About this exercise: Exact copy, no pictures: output each line below as it stands.
** Dataset extract follows **
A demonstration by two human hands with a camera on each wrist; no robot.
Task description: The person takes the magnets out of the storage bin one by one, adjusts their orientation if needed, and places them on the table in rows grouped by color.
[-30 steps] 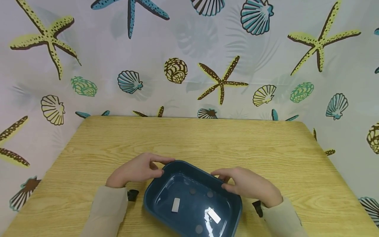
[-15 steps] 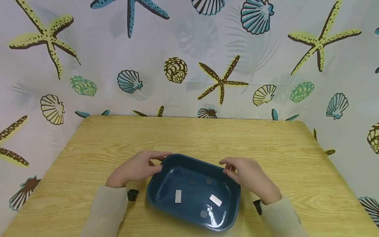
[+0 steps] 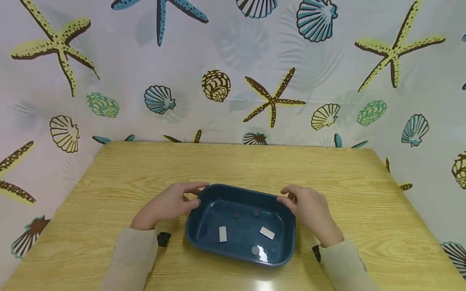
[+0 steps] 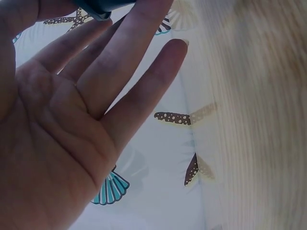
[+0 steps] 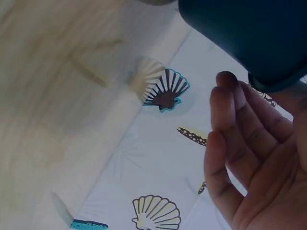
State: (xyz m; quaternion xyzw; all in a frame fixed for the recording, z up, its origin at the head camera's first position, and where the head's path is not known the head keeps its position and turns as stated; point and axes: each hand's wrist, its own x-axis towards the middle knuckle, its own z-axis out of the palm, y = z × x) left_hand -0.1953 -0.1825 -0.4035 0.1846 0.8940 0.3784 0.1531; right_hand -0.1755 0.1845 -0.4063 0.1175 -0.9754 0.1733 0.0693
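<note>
A dark blue, shiny tub with round corners (image 3: 240, 232) is over the light wooden table (image 3: 109, 169), halfway between its left and right edges and well in from its far edge. I cannot tell if its bottom touches the wood. It is turned a little. Inside are two flat white blocks: the left block (image 3: 223, 234) points toward the far side, and the right block (image 3: 267, 233) lies slanted. Three small round grey shapes (image 3: 236, 215) also show on its floor, two near the far side and one near the close right corner. The left hand (image 3: 171, 202) has a narrow pinch on the tub's far left corner, thumb and fingers at the rim. The right hand (image 3: 311, 206) pinches the far right corner, thumb on the rim and fingers bent behind. Both arms wear pale sleeves (image 3: 131, 250). Past the table hangs a white cloth (image 3: 233, 52) with shells and starfish.
</note>
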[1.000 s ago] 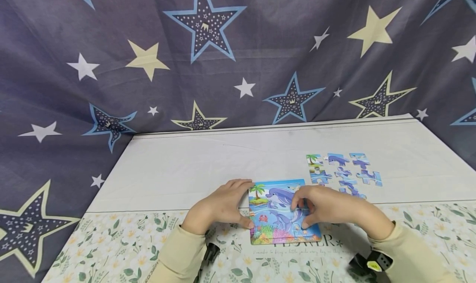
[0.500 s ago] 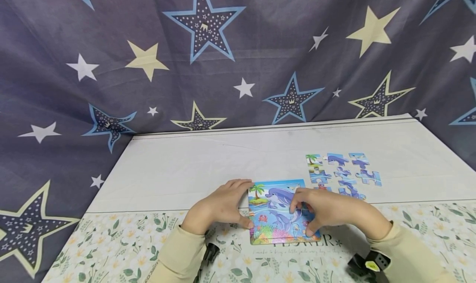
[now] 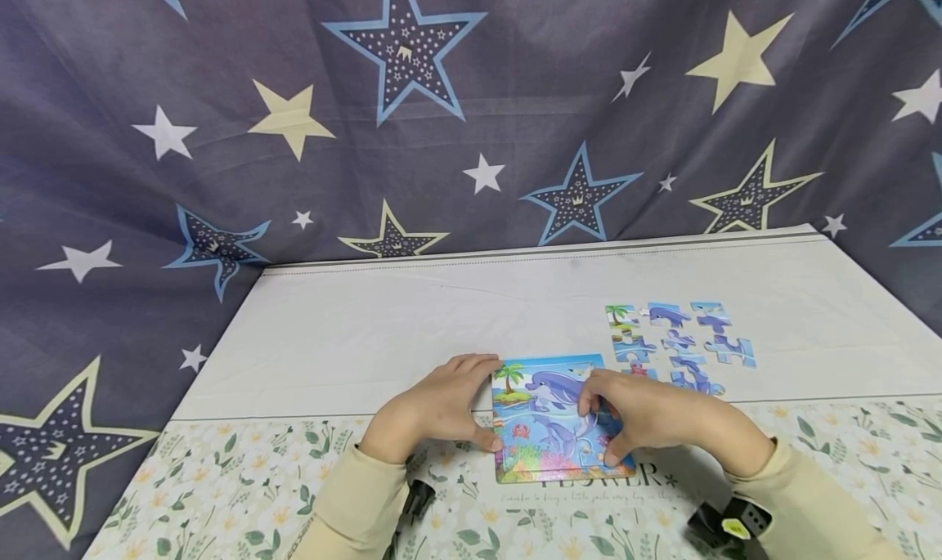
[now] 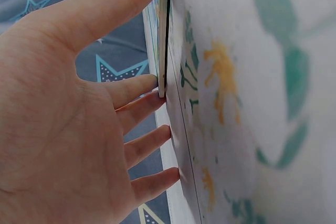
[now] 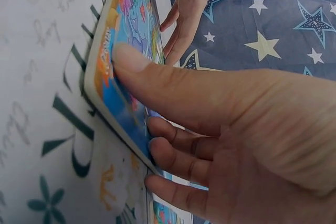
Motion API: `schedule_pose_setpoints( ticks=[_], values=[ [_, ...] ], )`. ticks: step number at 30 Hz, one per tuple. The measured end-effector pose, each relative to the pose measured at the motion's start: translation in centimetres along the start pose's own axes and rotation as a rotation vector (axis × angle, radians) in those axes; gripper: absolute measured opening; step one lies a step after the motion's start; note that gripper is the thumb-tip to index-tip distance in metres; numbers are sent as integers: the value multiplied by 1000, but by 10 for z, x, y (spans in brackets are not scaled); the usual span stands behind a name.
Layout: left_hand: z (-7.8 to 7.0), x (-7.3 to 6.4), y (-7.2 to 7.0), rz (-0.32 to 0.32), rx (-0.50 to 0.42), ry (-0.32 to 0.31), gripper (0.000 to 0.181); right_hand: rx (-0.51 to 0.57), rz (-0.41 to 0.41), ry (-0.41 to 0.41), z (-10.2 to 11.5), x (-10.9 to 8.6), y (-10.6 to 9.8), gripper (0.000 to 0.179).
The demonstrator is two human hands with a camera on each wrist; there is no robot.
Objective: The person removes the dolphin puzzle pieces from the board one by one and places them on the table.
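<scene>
A square jigsaw puzzle board (image 3: 548, 441) with a dolphin, palm tree, crab and coral lies near the middle of the table. My left hand (image 3: 445, 398) spans its left edge, thumb at the lower part and fingers by the upper corner; in the left wrist view the fingers reach out nearly straight. Over the right side is my right hand (image 3: 655, 413), its index finger bent onto the picture. The right wrist view shows that thumb (image 5: 131, 64) pressing the board's face by the lower right corner, with other fingertips at the edge. The right hand hides part of the picture.
Several loose puzzle pieces lie spread behind the right hand, among them a palm tree piece (image 3: 620, 315) and a dolphin piece (image 3: 668, 316). The table has a white rear part (image 3: 383, 323) and a floral front (image 3: 243, 470). A star-patterned curtain (image 3: 441, 168) hangs behind.
My right thumb has shifted right, toward the board's lower right corner, and a crab piece behind the hand has come into view. The left hand and the board have stayed still.
</scene>
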State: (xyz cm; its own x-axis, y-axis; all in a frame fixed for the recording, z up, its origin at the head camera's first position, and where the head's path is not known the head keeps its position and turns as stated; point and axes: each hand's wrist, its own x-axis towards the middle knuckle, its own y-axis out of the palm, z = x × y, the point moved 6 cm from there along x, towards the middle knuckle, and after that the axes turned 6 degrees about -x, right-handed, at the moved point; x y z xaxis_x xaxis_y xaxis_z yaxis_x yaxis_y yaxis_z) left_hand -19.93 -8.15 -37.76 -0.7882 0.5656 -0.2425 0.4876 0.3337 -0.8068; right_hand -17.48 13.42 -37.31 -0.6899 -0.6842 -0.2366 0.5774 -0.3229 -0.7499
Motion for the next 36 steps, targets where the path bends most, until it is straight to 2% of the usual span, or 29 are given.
schedule_pose_setpoints(
  ticks=[10,17,36],
  values=[
    [1,1,1,3,7,-10,103,-23,-6,-9,1,0,0,44],
    [2,1,1,6,7,-9,103,3,3,7,2,0,1,44],
    [2,1,0,10,1,1,103,-14,23,-43,1,2,1,38]
  ],
)
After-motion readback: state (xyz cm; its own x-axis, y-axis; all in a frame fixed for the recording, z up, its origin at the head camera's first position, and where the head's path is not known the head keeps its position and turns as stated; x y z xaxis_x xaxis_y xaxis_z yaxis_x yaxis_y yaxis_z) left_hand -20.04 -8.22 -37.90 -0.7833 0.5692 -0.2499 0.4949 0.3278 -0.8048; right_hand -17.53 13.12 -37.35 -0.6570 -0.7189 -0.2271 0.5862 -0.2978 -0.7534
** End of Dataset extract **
Output of the exercise:
A demonstration by two human hands with a camera on each wrist; no robot.
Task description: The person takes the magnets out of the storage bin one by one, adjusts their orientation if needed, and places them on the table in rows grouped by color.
[-30 steps] 
[-15 steps] 
[+0 steps] 
[+0 steps] 
[+0 steps] 
State: (xyz m; quaternion xyzw; all in a frame fixed for the recording, z up, its origin at the head camera's first position, and where the head's path is not known the head keeps its position and turns as stated; point and axes: each hand's wrist, its own x-axis towards the middle knuckle, its own z-axis out of the palm, y = z × x) left_hand -0.1953 -0.1825 -0.4035 0.1846 0.8940 0.3784 0.1531; right_hand -0.1755 0.1845 -0.4063 0.1175 -0.9754 0.1733 0.0693
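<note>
A dark blue, shiny tub with round corners (image 3: 240, 232) is over the light wooden table (image 3: 109, 169), halfway between its left and right edges and well in from its far edge. I cannot tell if its bottom touches the wood. It is turned a little. Inside are two flat white blocks: the left block (image 3: 223, 234) points toward the far side, and the right block (image 3: 267, 233) lies slanted. Three small round grey shapes (image 3: 236, 215) also show on its floor, two near the far side and one near the close right corner. The left hand (image 3: 171, 202) has a narrow pinch on the tub's far left corner, thumb and fingers at the rim. The right hand (image 3: 311, 206) pinches the far right corner, thumb on the rim and fingers bent behind. Both arms wear pale sleeves (image 3: 131, 250). Past the table hangs a white cloth (image 3: 233, 52) with shells and starfish.
</note>
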[1.000 s ago] 
[0.500 s ago] 
[now] 
[now] 
[now] 
Motion API: `schedule_pose_setpoints( ticks=[_], values=[ [_, ...] ], )`. ticks: step number at 30 Hz, one per tuple. The measured end-effector pose, each relative to the pose measured at the motion's start: translation in centimetres along the start pose's own axes and rotation as a rotation vector (axis × angle, radians) in those axes; gripper: absolute measured opening; step one lies a step after the motion's start; note that gripper is the thumb-tip to index-tip distance in metres; numbers are sent as integers: the value multiplied by 1000, but by 10 for z, x, y (spans in brackets are not scaled); the usual span stands behind a name.
Layout: left_hand: z (-7.8 to 7.0), x (-7.3 to 6.4), y (-7.2 to 7.0), rz (-0.32 to 0.32), rx (-0.50 to 0.42), ry (-0.32 to 0.31), gripper (0.000 to 0.181); right_hand: rx (-0.51 to 0.57), rz (-0.41 to 0.41), ry (-0.41 to 0.41), z (-10.2 to 11.5), x (-10.9 to 8.6), y (-10.6 to 9.8), gripper (0.000 to 0.179).
The demonstrator is two human hands with a camera on each wrist; there is no robot.
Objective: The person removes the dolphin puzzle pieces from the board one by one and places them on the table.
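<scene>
A square jigsaw puzzle board (image 3: 548, 441) with a dolphin, palm tree, crab and coral lies near the middle of the table. My left hand (image 3: 445, 398) spans its left edge, thumb at the lower part and fingers by the upper corner; in the left wrist view the fingers reach out nearly straight. Over the right side is my right hand (image 3: 655, 413), its index finger bent onto the picture. The right wrist view shows that thumb (image 5: 131, 64) pressing the board's face by the lower right corner, with other fingertips at the edge. The right hand hides part of the picture.
Several loose puzzle pieces lie spread behind the right hand, among them a palm tree piece (image 3: 620, 315) and a dolphin piece (image 3: 668, 316). The table has a white rear part (image 3: 383, 323) and a floral front (image 3: 243, 470). A star-patterned curtain (image 3: 441, 168) hangs behind.
My right thumb has shifted right, toward the board's lower right corner, and a crab piece behind the hand has come into view. The left hand and the board have stayed still.
</scene>
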State: (xyz cm; its own x-axis, y-axis; all in a frame fixed for the recording, z up, its origin at the head camera's first position, and where the head's path is not known the head keeps its position and turns as stated; point and axes: each hand's wrist, its own x-axis towards the middle knuckle, its own y-axis out of the palm, z = x × y, the point moved 6 cm from there along x, towards the middle knuckle, and after that the axes turned 6 degrees about -x, right-handed, at the moved point; x y z xaxis_x xaxis_y xaxis_z yaxis_x yaxis_y yaxis_z) left_hand -19.93 -8.15 -37.76 -0.7882 0.5656 -0.2425 0.4876 0.3337 -0.8068; right_hand -17.48 13.42 -37.31 -0.6899 -0.6842 -0.2366 0.5774 -0.3229 -0.7499
Motion for the next 36 steps, targets where the path bends most, until it is straight to 2% of the usual span, or 29 are given.
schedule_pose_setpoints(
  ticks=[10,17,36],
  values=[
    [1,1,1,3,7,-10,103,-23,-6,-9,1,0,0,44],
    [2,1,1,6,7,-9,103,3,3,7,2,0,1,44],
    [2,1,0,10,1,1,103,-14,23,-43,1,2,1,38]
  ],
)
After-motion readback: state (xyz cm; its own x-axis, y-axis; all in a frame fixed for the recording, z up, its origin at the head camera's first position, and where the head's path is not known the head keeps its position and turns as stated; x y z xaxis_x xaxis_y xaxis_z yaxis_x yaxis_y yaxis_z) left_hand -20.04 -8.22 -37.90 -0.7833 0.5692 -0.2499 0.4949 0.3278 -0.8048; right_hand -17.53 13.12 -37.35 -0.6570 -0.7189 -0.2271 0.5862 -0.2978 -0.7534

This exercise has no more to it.